Keeping every line intact, repeat the data word for word.

*Raw data:*
···
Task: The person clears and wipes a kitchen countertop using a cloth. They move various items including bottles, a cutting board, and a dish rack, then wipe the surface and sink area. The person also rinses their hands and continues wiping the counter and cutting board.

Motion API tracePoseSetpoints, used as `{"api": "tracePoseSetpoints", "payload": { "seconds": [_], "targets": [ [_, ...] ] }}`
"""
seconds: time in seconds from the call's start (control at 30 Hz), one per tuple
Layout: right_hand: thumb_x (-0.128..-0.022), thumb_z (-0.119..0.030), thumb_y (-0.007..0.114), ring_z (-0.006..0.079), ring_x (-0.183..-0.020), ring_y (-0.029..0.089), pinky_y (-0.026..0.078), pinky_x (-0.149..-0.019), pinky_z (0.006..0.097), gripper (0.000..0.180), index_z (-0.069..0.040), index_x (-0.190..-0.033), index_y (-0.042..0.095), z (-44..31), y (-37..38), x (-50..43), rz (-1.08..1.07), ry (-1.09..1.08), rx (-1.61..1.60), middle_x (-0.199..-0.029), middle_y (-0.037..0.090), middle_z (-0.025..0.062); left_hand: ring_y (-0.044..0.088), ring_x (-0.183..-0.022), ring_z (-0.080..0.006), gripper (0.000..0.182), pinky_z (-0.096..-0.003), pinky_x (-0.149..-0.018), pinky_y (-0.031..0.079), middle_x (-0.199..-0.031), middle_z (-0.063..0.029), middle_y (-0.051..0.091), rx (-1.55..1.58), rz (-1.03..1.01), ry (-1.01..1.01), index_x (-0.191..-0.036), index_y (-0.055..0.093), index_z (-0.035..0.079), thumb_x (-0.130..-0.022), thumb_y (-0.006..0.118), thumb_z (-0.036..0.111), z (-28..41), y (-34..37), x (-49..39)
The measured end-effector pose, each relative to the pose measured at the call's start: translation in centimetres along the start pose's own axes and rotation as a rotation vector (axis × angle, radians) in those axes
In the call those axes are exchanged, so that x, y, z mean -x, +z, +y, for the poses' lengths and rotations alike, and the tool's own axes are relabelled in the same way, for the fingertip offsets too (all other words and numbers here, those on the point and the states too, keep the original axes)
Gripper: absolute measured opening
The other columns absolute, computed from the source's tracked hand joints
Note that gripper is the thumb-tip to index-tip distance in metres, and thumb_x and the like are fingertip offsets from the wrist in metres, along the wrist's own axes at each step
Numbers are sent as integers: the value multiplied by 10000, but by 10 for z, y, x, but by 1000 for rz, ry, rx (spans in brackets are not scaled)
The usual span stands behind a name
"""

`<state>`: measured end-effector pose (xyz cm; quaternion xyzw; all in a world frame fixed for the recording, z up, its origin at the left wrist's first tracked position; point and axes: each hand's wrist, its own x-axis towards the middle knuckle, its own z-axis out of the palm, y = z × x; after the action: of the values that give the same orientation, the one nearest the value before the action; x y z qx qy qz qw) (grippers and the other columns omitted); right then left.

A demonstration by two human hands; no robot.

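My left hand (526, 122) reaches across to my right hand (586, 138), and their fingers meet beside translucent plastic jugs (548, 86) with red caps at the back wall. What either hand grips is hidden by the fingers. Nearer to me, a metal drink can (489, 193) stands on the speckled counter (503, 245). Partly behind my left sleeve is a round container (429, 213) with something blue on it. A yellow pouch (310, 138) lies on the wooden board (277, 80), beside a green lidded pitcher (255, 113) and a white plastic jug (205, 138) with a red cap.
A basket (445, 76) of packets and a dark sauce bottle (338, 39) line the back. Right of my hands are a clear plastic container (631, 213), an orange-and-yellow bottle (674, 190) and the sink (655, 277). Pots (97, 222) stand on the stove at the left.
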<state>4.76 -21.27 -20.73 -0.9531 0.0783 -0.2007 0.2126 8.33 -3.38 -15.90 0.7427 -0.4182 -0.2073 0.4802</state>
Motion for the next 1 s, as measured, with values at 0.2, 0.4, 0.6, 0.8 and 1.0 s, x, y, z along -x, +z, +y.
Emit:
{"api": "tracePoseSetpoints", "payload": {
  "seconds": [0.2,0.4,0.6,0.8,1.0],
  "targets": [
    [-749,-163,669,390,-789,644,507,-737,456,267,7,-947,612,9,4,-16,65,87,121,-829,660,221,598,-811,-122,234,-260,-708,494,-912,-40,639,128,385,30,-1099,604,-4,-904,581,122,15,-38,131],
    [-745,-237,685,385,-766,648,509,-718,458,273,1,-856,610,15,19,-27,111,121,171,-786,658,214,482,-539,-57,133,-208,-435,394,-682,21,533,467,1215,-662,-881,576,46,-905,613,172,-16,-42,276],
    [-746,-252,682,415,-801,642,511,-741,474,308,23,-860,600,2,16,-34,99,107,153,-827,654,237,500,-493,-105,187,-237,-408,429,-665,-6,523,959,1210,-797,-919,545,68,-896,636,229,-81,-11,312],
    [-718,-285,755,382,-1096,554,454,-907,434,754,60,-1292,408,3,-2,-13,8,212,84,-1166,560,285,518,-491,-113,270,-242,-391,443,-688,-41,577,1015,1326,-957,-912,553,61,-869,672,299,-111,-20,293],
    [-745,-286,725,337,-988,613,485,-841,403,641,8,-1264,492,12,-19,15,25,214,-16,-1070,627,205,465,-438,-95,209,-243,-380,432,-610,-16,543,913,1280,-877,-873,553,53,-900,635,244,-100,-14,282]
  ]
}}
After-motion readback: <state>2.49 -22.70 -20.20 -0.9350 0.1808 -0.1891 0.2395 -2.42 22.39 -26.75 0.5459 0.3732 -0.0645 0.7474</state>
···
*Result below:*
Task: The person clears and wipes a kitchen countertop using a cloth. They move various items including bottles, a cutting board, and a dish rack, then wipe the surface and sink area. The person also rinses their hands and continues wiping the counter and cutting board.

Motion API tracePoseSetpoints, used as `{"api": "tracePoseSetpoints", "payload": { "seconds": [_], "targets": [ [_, ...] ] }}`
"""
seconds: time in seconds from the call's start (control at 30 Hz), one per tuple
Layout: right_hand: thumb_x (-0.128..-0.022), thumb_z (-0.119..0.030), thumb_y (-0.007..0.114), ring_z (-0.006..0.079), ring_x (-0.183..-0.020), ring_y (-0.029..0.089), pinky_y (-0.026..0.078), pinky_x (-0.149..-0.019), pinky_z (0.006..0.097), gripper (0.000..0.180), index_z (-0.069..0.040), index_x (-0.190..-0.033), index_y (-0.042..0.095), z (-44..31), y (-37..38), x (-50..43), rz (-1.08..1.07), ry (-1.09..1.08), rx (-1.61..1.60), middle_x (-0.199..-0.029), middle_y (-0.037..0.090), middle_z (-0.025..0.062); left_hand: ring_y (-0.044..0.088), ring_x (-0.183..-0.022), ring_z (-0.080..0.006), gripper (0.000..0.182), pinky_z (-0.096..-0.003), pinky_x (-0.149..-0.018), pinky_y (-0.031..0.079), middle_x (-0.199..-0.031), middle_z (-0.063..0.029), middle_y (-0.051..0.091), rx (-1.55..1.58), rz (-1.03..1.01), ry (-1.01..1.01), index_x (-0.191..-0.036), index_y (-0.055..0.093), index_z (-0.035..0.079), thumb_x (-0.130..-0.022), thumb_y (-0.006..0.118), thumb_z (-0.036..0.111), z (-28..41), y (-34..37), x (-49..39)
The measured end-effector pose, each relative to the pose measured at the call's start: translation in centimetres along the start pose's own axes and rotation as a rotation vector (axis × angle, radians) in those axes
In the call those axes are exchanged, so that x, y, z mean -x, +z, +y, for the poses' lengths and rotations alike, and the tool's own axes are relabelled in the same way, for the fingertip offsets too (all other words and numbers here, those on the point and the states too, keep the original axes)
Gripper: absolute measured opening
The other columns absolute, computed from the source's tracked hand joints
Note that gripper is the thumb-tip to index-tip distance in metres, and thumb_x and the like are fingertip offsets from the wrist in metres, along the wrist's own axes at each step
Numbers are sent as integers: the value multiplied by 10000, but by 10 for z, y, x, but by 1000 for rz, ry, rx (spans in brackets are not scaled)
The usual span stands behind a name
"""

`<state>`: measured end-effector pose (xyz cm; quaternion xyzw; all in a world frame fixed for the recording, z up, its origin at the left wrist's first tracked position; point and axes: each hand's wrist, its own x-axis towards the middle knuckle, its own z-axis out of the palm, y = z × x; after the action: of the values that give the same orientation, the one nearest the value before the action; x y z qx qy qz qw) (grippers and the other columns omitted); right then left.

A demonstration by two human hands; no robot.

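My left hand (526, 122) reaches across to my right hand (586, 138), and their fingers meet beside translucent plastic jugs (548, 86) with red caps at the back wall. What either hand grips is hidden by the fingers. Nearer to me, a metal drink can (489, 193) stands on the speckled counter (503, 245). Partly behind my left sleeve is a round container (429, 213) with something blue on it. A yellow pouch (310, 138) lies on the wooden board (277, 80), beside a green lidded pitcher (255, 113) and a white plastic jug (205, 138) with a red cap.
A basket (445, 76) of packets and a dark sauce bottle (338, 39) line the back. Right of my hands are a clear plastic container (631, 213), an orange-and-yellow bottle (674, 190) and the sink (655, 277). Pots (97, 222) stand on the stove at the left.
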<state>4.76 -21.27 -20.73 -0.9531 0.0783 -0.2007 0.2126 8.33 -3.38 -15.90 0.7427 -0.4182 -0.2073 0.4802</state>
Motion for the next 1 s, as measured, with values at 0.2, 0.4, 0.6, 0.8 and 1.0 s, x, y, z along -x, +z, +y.
Emit:
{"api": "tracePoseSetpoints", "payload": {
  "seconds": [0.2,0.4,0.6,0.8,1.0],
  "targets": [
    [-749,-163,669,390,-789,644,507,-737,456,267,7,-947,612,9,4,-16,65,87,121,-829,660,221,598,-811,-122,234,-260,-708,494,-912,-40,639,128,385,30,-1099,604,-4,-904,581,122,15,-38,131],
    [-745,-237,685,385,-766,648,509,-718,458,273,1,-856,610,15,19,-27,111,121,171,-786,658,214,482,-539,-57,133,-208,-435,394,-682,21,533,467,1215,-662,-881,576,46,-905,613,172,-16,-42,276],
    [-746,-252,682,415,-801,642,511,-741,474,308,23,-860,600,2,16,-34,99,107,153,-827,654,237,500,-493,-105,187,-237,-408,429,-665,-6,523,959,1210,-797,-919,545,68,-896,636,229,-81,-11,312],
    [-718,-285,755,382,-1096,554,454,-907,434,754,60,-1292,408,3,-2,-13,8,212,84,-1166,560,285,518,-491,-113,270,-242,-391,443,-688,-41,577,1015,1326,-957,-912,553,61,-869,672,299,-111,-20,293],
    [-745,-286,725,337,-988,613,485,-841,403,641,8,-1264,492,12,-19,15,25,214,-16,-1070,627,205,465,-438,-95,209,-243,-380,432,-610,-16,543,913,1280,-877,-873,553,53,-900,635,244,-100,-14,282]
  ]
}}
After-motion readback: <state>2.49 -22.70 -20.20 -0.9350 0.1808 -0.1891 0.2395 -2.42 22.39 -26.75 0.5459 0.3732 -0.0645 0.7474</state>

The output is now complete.